Leon and Toby Cooperman. Credit: Courtesy of Magen David Adom.
Leon and Toby Cooperman. Credit: Courtesy of Magen David Adom.

Leon Cooperman and his wife, Toby, have pledged to donate nearly $1.5 million to Magen David Adom, Israel’s emergency services system, to add 13 life-support ambulances to MDA’s fleet.

Each ambulance will be dedicated in memory of a Magen David Adom EMT or paramedic killed during the Oct. 7 Hamas attacks or in the months of violence since.

The Coopermans made the pledge while they were attending the American Friends of Magen David Adom’s Boca-Delray community event in Florida on March 7. They were deeply moved by a video presentation about Amit Man, a 22-year-old paramedic killed on Oct. 7 by Hamas terrorists while trying to save lives at the clinic in Kibbutz Be’eri on the Gaza border. Man, who was still wearing her examination gloves when she was executed by Hamas terrorists, left a chilling voice message for her family as gunmen entered the clinic and began killing patients and medical providers.

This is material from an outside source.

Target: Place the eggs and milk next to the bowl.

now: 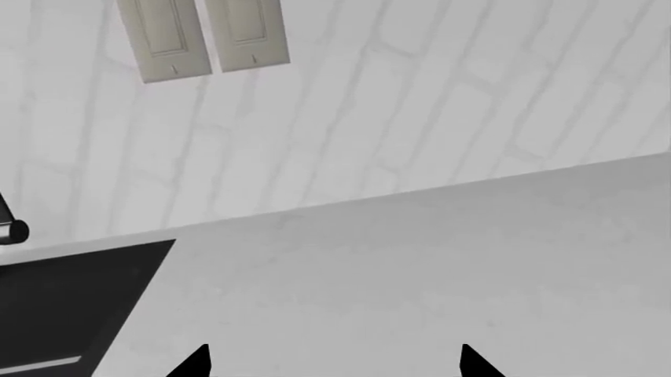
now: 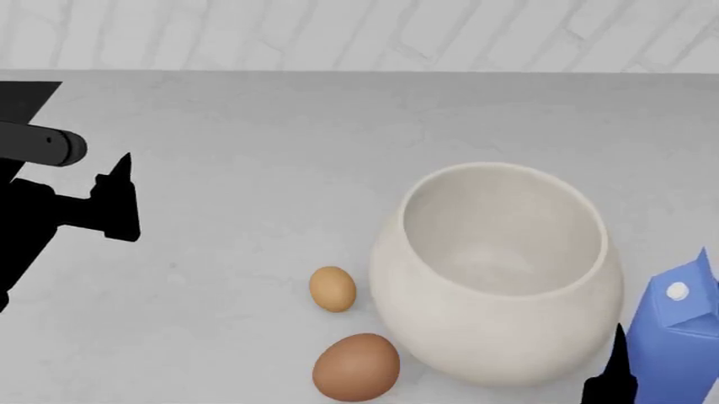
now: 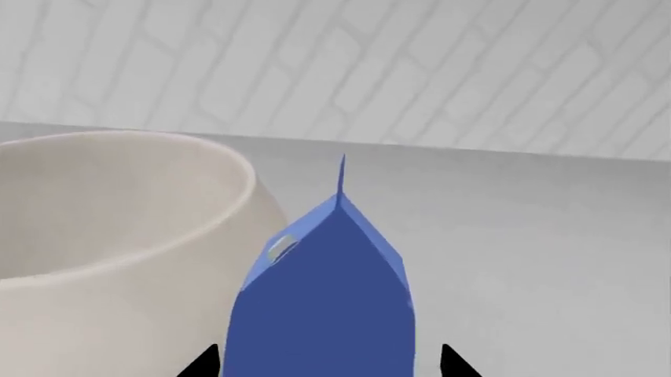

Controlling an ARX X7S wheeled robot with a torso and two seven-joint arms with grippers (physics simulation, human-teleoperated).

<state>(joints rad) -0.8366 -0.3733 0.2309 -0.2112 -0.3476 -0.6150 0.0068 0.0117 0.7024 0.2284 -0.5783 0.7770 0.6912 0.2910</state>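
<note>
The cream-white bowl [image 2: 494,337] stands on the grey counter, seen also in the right wrist view as the bowl [image 3: 115,314]. The eggs lie just left of it: a small pale tan egg [image 2: 332,289] and a larger reddish-brown egg [image 2: 356,367]. The blue milk [image 2: 679,332] stands upright close to the bowl's right side. My right gripper [image 3: 330,360] is open, its fingers straddling the milk [image 3: 325,298] with small gaps on both sides. My left gripper [image 1: 335,360] is open over bare counter at the far left, holding nothing.
A black cooktop panel [image 1: 74,298] sits in the counter by the left arm, its corner also visible in the head view [image 2: 23,97]. A white brick wall [image 2: 359,34] backs the counter. Two pale cabinet doors [image 1: 199,39] hang on it.
</note>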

Long known as one of the most prominent players on Wall Street, Cooperman was born in 1943 and grew up in the South Bronx, the son of Polish Jewish immigrants. After graduating from Columbia Business School, he worked for Goldman, Sachs & Co. for 22 years before going on to found and lead Goldman’s famed asset management business. In 1991, he set up his own successful hedge fund, Omega Advisors, where he managed investor capital for 27 years before pivoting to focus on family investments.

Committed philanthropists, the Coopermans have donated hundreds of millions of dollars to, among others, hospitals and medical centers, schools and universities, and academic scholarships for needy youth.  They are signatories to both the Giving Pledge, a campaign founded by Bill Gates and Warren Buffet encouraging wealthy individuals to give at least half of their fortunes to charity generally, and the Jewish Future Promise, a campaign sponsored by Mike Leven under which the Coopermans have pledged to give at least half of their wealth to Jewish causes.  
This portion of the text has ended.